Oetting receives ‘Search’ award

One of the University’s most dedicated alumni volunteers, Marie Prange Oetting, was awarded the William Greenleaf Eliot Society “Search” Award at the group’s 36th annual dinner April 30 at the Ritz-Carlton, St. Louis.

The Eliot Society’s highest honor, the “Search” award is presented each year to an outstanding citizen of the University community.

Marie Prange Oetting receives the Search award
Chancellor Mark S. Wrighton and Marie Prange Oetting admire a silver replica of The Search, a sculpture designed by Heikki Seppa, professor emeritus in the School of Art, at the 36th annual William Greenleaf Eliot Society dinner April 30. Oetting was given the replica for winning the “Search” award, the society’s highest honor. – Photo by Joe Angeles

At the dinner, Eliot Society President Mary Ann Van Lokeren presented Oetting with a silver replica of The Search, a sculpture designed by Heikki Seppä, professor emeritus in the School of Art. The original sculpture is now part of the University’s permanent art collection.

“Marie Prange Oetting is a tireless supporter and enthusiastic advocate of Washington University and richly deserves this wonderful honor bestowed upon her by the Eliot Society,” Chancellor Mark S. Wrighton said.

The native St. Louisan’s ties to the University run deep throughout her family. She earned a bachelor’s degree in Arts & Sciences in 1949; her late husband, William, graduated from the School of Business in 1947 and the School of Law in 1949; and their younger son was one of the first graduates in computer science from the School of Engineering & Applied Science in 1976.

Her devotion runs deep as well, and her advocacy, support and volunteerism for her alma mater is second to none.

She is fully committed to the University’s scholarship program, which she and her late husband began supporting many years ago. She recently endowed a scholarship in their names, and she has convinced many others to join her as scholarship sponsors.

As chair of the Arts & Sciences Eliot Society Committee and the Alumni Board of Governors, as an alumni representative to the Board of Trustees, and as a member of the Endowed Scholarship Committee, Oetting has contributed greatly to the role of alumni in building an even stronger University. As a member of the Student Life Task Force and the Arts & Sciences Dean’s Advisory Board, she has provided valuable input as a representative of the alumni body.

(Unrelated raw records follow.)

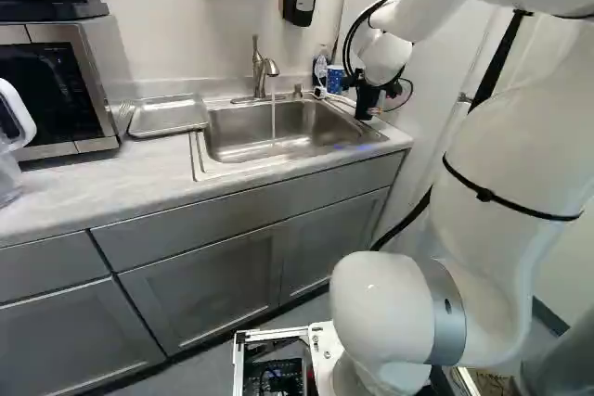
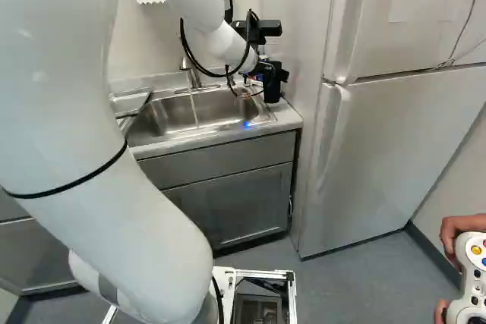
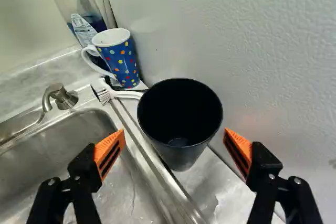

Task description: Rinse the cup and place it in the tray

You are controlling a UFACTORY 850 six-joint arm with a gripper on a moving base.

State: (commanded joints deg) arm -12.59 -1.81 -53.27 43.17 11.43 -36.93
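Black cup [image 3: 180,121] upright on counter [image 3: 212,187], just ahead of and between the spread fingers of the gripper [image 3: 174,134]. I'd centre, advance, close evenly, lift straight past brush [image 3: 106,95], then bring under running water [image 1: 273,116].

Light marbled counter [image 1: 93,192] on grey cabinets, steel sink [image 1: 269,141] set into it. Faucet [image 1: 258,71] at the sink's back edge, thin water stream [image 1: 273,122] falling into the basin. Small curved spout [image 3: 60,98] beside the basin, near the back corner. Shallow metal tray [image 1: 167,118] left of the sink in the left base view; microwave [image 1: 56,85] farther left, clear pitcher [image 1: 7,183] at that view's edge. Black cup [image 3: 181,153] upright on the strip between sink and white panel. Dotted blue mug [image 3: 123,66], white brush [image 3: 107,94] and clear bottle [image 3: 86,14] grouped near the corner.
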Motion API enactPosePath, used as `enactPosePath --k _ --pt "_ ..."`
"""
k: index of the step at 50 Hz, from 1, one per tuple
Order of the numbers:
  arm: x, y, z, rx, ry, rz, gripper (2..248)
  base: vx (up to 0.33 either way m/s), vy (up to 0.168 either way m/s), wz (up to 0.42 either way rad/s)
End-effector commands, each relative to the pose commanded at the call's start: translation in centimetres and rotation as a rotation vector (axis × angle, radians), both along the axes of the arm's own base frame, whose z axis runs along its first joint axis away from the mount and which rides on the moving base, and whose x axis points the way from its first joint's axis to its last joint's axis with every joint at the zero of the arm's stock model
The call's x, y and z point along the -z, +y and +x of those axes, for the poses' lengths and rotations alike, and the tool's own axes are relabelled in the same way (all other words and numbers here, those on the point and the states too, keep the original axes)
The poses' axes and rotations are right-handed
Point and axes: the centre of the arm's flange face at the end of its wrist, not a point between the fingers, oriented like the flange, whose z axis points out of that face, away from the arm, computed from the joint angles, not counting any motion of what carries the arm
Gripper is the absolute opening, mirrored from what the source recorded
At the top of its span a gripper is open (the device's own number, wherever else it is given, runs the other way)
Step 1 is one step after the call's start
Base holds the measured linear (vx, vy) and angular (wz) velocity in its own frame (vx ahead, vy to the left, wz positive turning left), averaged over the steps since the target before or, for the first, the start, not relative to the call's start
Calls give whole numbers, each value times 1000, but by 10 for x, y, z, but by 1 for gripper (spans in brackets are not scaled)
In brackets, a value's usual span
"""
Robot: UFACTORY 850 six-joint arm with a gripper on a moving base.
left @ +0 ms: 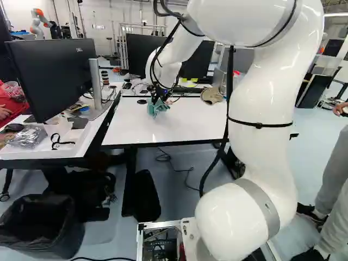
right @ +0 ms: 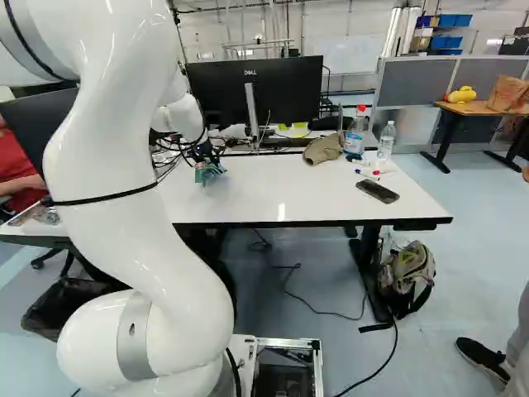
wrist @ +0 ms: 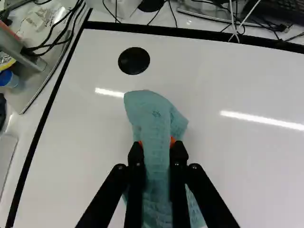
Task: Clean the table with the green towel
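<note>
Green towel (wrist: 155, 118), one: gripped between our fingers (wrist: 179, 164), long axis running ahead of them over the desk (wrist: 237, 166), roughly toward the black disc (wrist: 134, 61).

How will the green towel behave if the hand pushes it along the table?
The green towel is probably floppy, since it bunches softly in the hand. It may slide easily, because the white tabletop looks glossy.
</note>
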Motion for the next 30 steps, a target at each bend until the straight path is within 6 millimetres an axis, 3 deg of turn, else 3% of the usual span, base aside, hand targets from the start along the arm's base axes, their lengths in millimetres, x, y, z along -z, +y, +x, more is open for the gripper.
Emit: enactPosePath --k 30 --pt "-1 -49 -5 81 7 -1 59 0 0 0"
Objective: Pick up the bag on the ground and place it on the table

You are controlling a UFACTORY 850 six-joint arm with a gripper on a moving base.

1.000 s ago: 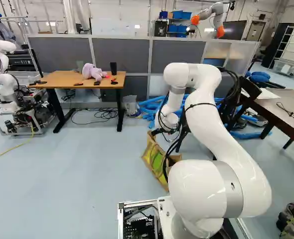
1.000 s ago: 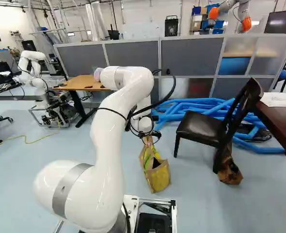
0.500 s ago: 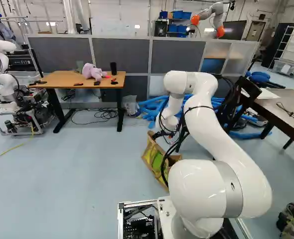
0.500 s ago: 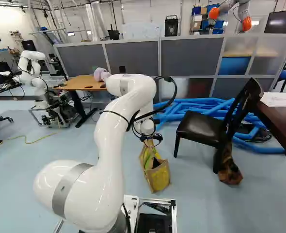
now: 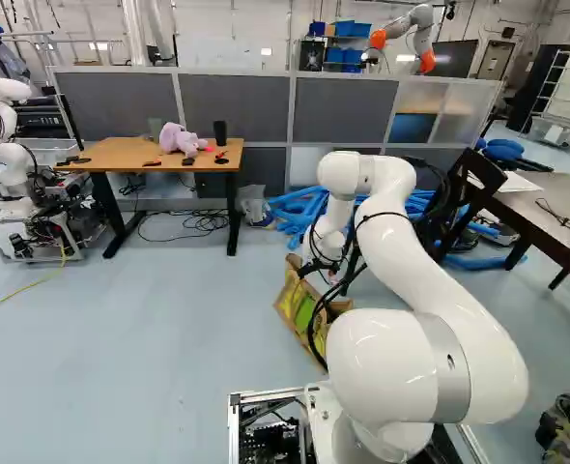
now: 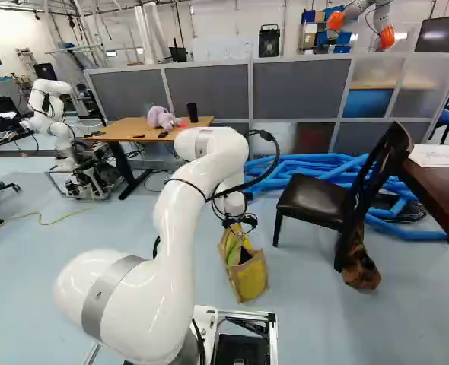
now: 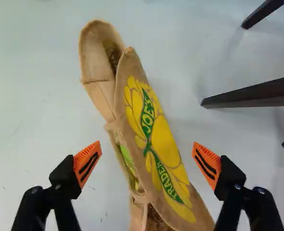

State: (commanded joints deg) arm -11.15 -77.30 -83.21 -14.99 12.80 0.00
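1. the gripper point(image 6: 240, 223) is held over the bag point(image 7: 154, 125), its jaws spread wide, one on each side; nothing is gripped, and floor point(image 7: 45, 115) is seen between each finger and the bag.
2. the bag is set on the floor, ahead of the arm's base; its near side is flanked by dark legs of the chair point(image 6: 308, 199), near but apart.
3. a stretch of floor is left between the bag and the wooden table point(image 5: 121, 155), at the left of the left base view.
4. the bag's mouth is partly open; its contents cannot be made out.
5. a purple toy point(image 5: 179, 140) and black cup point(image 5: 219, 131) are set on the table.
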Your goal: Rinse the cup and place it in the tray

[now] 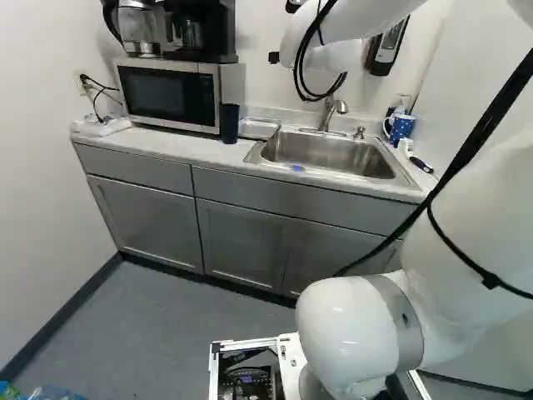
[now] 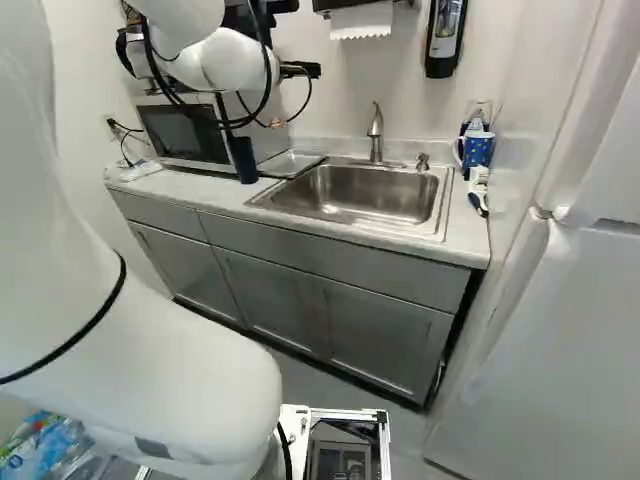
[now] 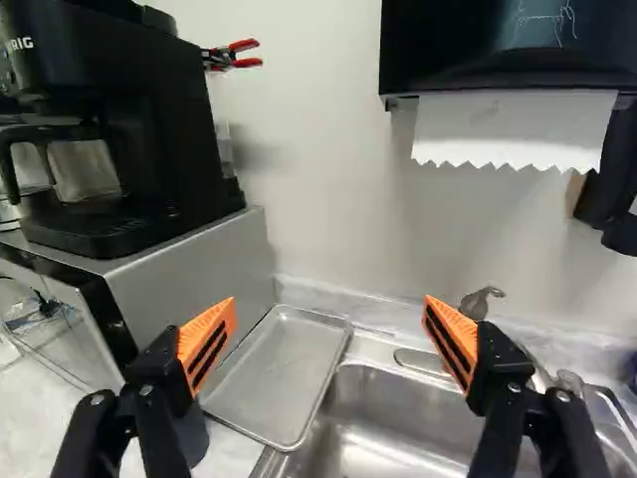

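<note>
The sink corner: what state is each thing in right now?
Gripper: open, holding nothing
Dark cup: standing, not held
Tray: lying flat, empty
Faucet: no water visible
Microwave: door shut
Cabinet doors: shut
Paper towel: hanging down

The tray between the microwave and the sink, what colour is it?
The tray is silver-grey all over, as the wrist view shows best.

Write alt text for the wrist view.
The open tool faces a metal tray lying on the counter between a microwave and a steel sink. A coffee maker sits on the microwave; a paper towel dispenser hangs on the wall.
</note>
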Available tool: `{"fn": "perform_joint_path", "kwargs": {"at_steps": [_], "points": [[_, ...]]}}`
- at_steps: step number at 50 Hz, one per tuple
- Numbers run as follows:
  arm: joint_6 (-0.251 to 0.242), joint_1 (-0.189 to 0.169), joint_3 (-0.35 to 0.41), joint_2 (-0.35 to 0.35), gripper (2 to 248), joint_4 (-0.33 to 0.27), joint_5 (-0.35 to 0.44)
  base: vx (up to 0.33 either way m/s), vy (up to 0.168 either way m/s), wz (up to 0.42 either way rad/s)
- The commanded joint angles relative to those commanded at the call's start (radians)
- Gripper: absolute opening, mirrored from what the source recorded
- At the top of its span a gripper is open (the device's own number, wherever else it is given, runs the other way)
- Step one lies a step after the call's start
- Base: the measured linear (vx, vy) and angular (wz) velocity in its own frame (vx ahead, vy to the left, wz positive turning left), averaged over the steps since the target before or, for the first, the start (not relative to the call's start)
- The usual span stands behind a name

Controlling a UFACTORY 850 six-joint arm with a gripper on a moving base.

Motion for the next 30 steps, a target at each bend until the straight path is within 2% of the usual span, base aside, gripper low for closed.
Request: {"fn": "perform_joint_path", "kwargs": {"at_steps": [30], "points": [[0.0,0.0,0.0,0.0,247,0.0,0.0,0.043,-0.075,0.002]]}}
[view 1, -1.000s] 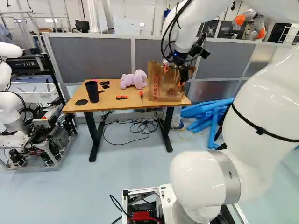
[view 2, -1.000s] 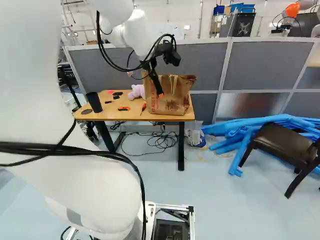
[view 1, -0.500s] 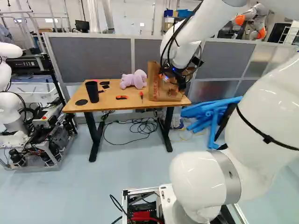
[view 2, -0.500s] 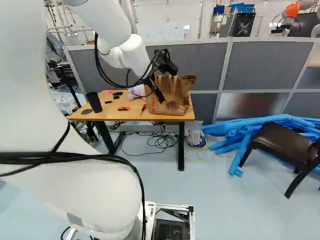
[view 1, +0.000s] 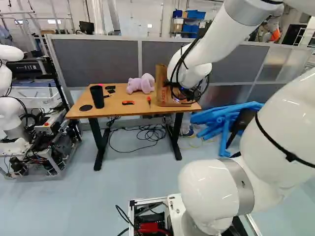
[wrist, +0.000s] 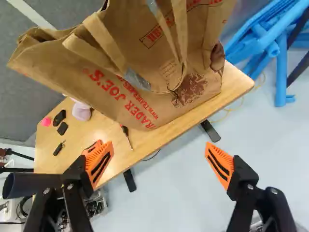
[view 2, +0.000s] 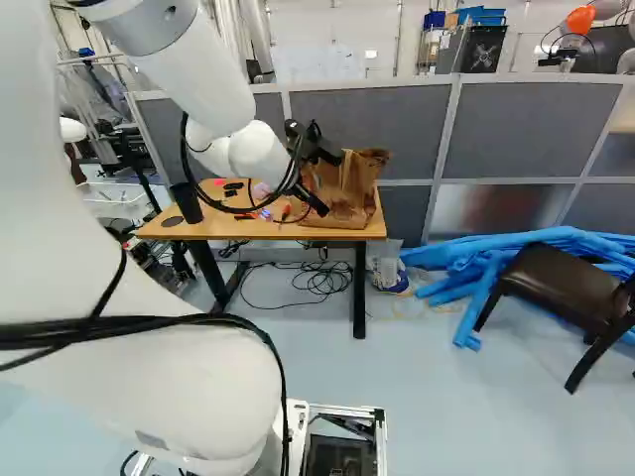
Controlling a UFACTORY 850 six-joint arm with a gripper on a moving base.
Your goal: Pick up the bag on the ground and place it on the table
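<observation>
Clock hub: table centre, left base view, 12 being the far side. At 9 o'clock, another robot (view 1: 14, 118) stands beyond the table's left end. On the wooden table (view 1: 115, 108), a dark cup (view 1: 97, 97) sits at 9, near that end; a purple plush toy (view 1: 141, 83) at 12; a screwdriver (view 1: 149, 101) at 3. A grey partition (view 1: 96, 61) lines the 12 side; pale floor (view 1: 133, 177) spans the 6 side up to the robot's base. The paper bag (view 1: 161, 88) stands upright on the tabletop at 2 to 3, close to the right end. The gripper (view 2: 319, 205) is near it, fingers spread wide, bag ahead of them. Blue tubes (view 1: 216, 118) lie on the floor toward 4.
</observation>
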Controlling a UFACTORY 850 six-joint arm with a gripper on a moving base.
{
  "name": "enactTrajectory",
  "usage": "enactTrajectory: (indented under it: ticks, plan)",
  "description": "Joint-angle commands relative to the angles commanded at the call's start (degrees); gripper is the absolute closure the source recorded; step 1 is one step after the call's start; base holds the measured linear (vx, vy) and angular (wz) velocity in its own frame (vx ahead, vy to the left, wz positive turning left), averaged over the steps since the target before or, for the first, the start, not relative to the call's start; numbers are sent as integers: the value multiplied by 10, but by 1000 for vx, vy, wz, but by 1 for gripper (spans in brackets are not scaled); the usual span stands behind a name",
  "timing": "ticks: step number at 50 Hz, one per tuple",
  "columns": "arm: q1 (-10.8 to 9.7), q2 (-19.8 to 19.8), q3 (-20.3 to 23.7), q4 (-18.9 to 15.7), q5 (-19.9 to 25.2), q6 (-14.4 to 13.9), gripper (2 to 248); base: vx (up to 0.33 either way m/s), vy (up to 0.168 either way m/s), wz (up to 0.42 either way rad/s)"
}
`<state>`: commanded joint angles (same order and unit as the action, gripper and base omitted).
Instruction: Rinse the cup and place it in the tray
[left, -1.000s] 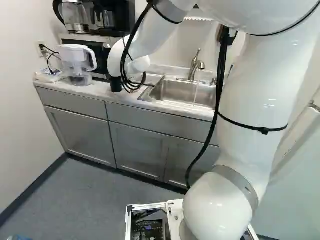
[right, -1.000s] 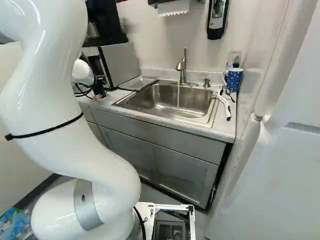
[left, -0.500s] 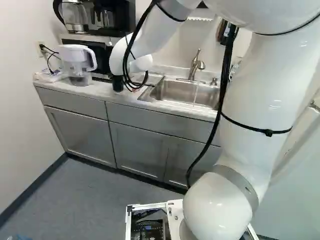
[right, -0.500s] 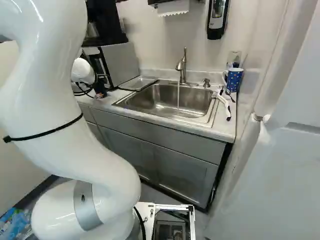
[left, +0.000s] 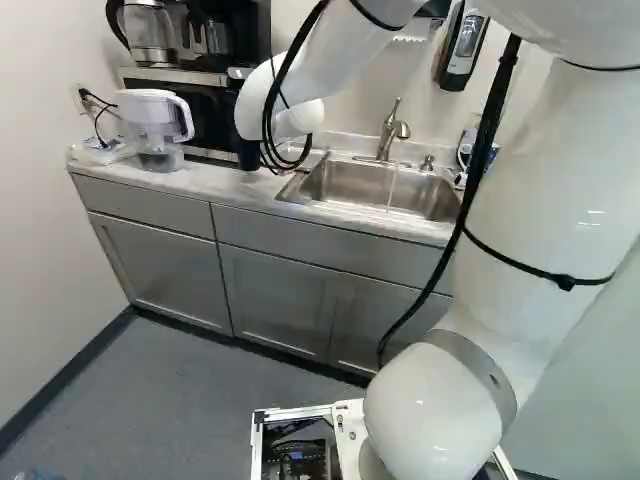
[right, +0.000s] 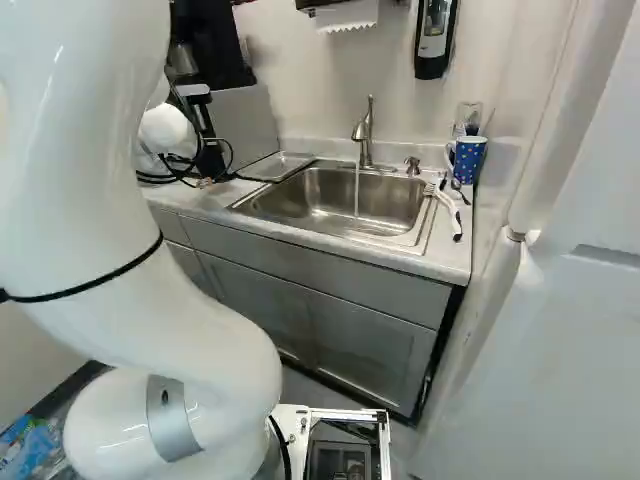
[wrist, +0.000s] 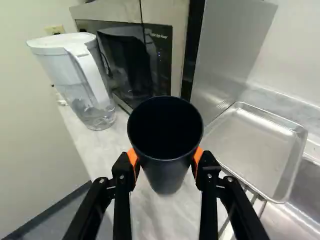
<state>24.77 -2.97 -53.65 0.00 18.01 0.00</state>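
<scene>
Gripping a tapered black cup (wrist: 166, 174) over the marbled worktop (wrist: 165, 217) near a rectangular metal tray (wrist: 250, 145), the black, orange-padded claw (wrist: 165, 156) appears set for rinsing, next needing to reach clear water (right: 357, 190) running from the silver faucet (right: 365, 135).

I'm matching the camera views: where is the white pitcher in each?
Left base view: pitcher at the left, on the counter.
Right base view: not in it.
Wrist view: near the microwave, beyond the gripped cup.
Shared landmark: the microwave, in all three views.
</scene>
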Motion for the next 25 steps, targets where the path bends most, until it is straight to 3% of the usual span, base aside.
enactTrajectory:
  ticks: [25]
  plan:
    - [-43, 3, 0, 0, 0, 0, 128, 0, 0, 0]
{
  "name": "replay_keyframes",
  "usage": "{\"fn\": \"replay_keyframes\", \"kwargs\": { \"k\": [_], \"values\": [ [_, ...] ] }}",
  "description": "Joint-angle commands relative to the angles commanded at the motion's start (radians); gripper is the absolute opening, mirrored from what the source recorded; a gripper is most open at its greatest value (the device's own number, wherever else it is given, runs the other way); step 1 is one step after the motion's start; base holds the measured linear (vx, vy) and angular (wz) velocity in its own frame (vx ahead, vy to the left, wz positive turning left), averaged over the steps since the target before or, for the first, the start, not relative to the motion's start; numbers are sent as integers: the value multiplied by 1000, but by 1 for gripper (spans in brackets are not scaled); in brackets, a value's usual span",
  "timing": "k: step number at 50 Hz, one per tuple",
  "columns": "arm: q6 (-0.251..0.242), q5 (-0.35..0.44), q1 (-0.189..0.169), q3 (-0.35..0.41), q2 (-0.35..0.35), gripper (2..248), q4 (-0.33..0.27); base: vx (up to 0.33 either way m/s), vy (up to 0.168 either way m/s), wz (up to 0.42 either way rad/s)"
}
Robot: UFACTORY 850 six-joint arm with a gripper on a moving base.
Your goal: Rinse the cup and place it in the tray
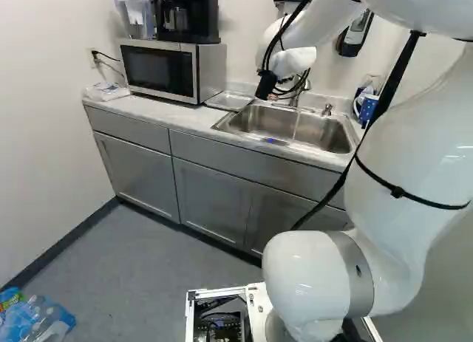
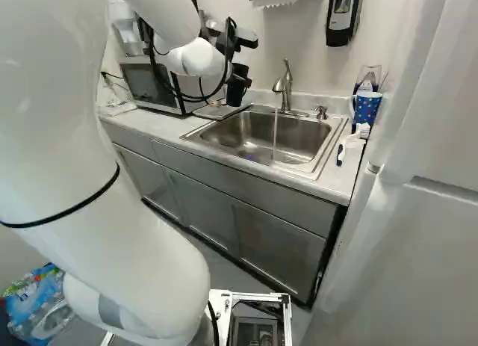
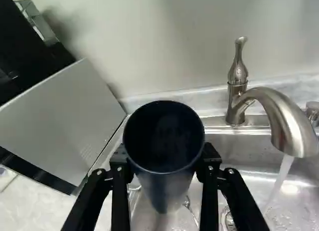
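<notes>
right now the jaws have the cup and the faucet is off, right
Not quite: the faucet is on, not off. The wrist view shows water running from it into the sink. The rest holds: the jaws have the cup.

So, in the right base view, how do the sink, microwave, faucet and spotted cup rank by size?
Largest to smallest:
1. Sink
2. Microwave
3. Faucet and spotted cup: too alike to rank
</notes>
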Motion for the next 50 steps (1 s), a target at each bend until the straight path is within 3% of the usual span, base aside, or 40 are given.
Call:
{"fn": "replay_keyframes", "kwargs": {
  "k": [50],
  "values": [
    [526,0,0,0,0,126,0,0,0,0]
  ]
}}
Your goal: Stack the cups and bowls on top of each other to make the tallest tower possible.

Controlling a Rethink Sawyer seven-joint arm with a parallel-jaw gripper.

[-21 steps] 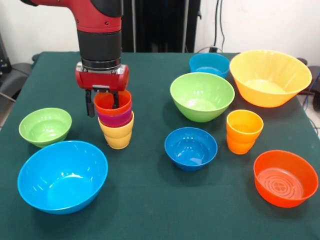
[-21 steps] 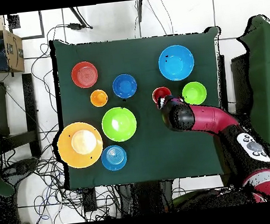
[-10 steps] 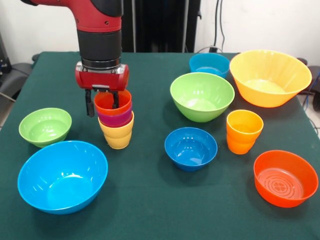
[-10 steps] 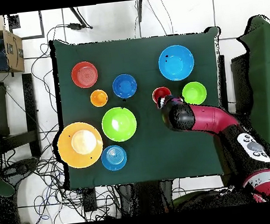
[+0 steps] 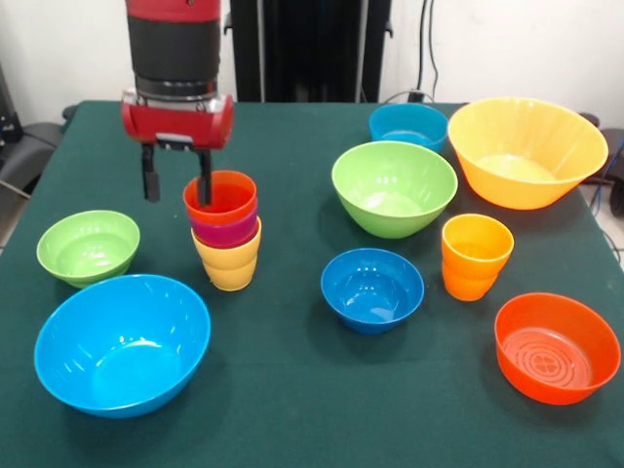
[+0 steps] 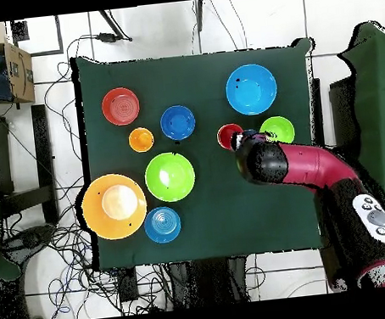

In recognition of her years of volunteer leadership and outstanding service to the University, Oetting received the Distinguished Alumni Award in 1994. She was also honored by Arts & Sciences with its Distinguished Alumni Award in 2001.

Among her other roles, her work in guiding the undergraduate reunions is what makes her one of the University’s most visible alumni volunteers. Together with John R. Barsanti, Oetting has co-chaired their class’s five-year reunions from the fifth to the 50th, the latter in 1999. For nearly two decades, she has served as overall chair of undergraduate class reunions, a challenging and critical job that allows her to share her expertise with members of other classes.

The Eliot Society, named after the University’s co-founder, was founded in 1959. Its 3,800 members are alumni, parents and friends who provide unrestricted support to the University.